**Task to complete:** Wherever the word "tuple" appears in a line below, that line counts; report the total number of such lines only.

**Items from a data source:**
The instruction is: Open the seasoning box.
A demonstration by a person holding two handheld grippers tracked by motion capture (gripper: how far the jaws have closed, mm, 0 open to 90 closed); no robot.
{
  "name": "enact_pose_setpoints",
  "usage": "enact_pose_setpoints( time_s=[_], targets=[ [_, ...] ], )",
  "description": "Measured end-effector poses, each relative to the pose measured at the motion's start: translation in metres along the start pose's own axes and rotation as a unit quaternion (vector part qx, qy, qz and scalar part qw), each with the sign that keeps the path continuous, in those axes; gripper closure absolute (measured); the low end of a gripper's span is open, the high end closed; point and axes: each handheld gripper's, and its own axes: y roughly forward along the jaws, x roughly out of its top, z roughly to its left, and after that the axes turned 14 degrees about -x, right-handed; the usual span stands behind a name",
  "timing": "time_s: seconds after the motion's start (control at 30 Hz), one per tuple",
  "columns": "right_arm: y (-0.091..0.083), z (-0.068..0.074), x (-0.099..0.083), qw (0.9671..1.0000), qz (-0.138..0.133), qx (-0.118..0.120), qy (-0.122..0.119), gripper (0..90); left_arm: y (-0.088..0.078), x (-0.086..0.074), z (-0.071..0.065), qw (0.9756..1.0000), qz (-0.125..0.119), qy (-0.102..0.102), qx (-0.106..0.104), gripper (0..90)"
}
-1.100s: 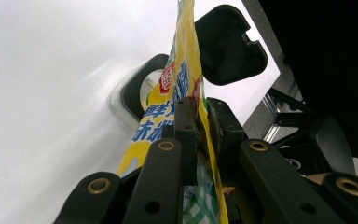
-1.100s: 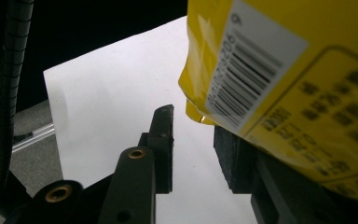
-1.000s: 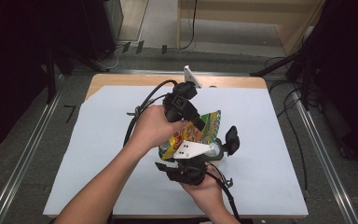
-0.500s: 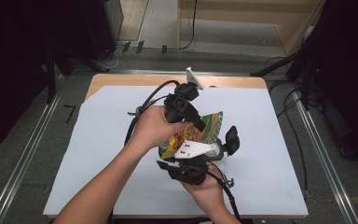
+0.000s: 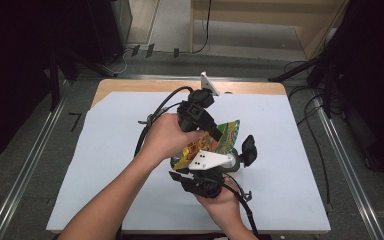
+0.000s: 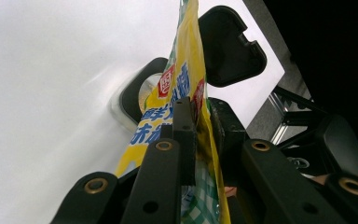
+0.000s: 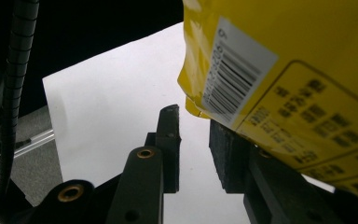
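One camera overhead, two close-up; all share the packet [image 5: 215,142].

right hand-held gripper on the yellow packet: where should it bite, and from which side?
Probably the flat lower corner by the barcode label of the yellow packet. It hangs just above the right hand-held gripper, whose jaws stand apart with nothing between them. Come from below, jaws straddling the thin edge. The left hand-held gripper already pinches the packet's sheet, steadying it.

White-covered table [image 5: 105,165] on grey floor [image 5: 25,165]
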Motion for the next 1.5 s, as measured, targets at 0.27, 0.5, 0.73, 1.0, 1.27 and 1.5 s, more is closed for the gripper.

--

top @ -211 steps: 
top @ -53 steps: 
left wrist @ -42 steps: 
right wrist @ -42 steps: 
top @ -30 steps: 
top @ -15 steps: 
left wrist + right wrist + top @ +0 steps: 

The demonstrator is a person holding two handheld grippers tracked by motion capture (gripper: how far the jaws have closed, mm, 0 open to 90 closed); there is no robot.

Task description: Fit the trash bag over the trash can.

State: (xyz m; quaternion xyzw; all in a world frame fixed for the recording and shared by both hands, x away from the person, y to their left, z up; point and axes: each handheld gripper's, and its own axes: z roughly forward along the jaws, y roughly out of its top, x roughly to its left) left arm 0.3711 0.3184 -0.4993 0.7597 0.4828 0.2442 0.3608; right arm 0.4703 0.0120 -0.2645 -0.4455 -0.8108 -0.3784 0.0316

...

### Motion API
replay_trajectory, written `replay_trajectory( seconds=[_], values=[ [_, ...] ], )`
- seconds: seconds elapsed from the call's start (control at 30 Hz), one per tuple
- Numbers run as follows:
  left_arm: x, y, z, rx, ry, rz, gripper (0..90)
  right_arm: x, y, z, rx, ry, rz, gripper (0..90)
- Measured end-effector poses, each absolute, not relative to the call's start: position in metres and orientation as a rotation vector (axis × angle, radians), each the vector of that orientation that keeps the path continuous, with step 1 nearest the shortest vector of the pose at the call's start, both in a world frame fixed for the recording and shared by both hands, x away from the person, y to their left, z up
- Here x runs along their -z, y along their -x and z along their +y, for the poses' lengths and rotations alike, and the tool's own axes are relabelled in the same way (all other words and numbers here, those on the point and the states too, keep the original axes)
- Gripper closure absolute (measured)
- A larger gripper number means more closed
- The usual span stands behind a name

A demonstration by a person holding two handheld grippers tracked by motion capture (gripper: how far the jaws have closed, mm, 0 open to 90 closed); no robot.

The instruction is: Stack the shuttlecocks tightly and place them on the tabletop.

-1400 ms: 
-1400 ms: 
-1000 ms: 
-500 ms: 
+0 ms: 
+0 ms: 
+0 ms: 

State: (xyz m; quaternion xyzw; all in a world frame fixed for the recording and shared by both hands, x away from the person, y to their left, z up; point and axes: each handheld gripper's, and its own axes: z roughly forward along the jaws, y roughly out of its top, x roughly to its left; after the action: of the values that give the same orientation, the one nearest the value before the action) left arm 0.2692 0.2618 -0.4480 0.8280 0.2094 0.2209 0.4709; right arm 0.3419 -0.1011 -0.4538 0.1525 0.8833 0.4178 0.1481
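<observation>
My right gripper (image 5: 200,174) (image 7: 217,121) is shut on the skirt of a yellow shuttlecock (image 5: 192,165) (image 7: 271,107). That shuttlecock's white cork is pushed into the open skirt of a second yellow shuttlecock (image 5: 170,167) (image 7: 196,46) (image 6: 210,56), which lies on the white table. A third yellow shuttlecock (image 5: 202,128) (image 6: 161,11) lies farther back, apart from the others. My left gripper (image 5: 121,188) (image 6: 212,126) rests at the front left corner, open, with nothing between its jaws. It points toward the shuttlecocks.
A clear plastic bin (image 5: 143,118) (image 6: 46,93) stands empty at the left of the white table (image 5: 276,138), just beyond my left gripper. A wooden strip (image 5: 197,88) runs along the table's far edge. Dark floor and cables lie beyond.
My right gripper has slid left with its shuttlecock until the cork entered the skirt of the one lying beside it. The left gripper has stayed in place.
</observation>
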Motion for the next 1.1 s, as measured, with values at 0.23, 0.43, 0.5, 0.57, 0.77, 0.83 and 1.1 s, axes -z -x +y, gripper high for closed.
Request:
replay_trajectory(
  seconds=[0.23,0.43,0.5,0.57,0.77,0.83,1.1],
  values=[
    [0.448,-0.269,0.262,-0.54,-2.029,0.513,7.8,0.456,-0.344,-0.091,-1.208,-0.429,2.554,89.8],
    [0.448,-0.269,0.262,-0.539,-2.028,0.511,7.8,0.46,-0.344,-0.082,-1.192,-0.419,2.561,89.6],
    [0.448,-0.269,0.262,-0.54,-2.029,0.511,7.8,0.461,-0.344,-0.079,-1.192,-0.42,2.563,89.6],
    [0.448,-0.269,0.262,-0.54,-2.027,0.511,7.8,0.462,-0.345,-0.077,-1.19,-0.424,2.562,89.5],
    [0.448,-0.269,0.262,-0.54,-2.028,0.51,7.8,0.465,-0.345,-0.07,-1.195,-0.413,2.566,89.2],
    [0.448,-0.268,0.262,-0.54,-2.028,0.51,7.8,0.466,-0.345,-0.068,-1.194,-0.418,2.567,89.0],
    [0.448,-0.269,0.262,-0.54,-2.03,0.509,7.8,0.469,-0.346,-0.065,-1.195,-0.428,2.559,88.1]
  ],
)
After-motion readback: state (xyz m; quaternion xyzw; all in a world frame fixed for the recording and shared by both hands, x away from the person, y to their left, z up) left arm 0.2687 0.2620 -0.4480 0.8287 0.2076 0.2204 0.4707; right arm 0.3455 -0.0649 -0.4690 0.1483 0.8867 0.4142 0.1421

**Response box:** 2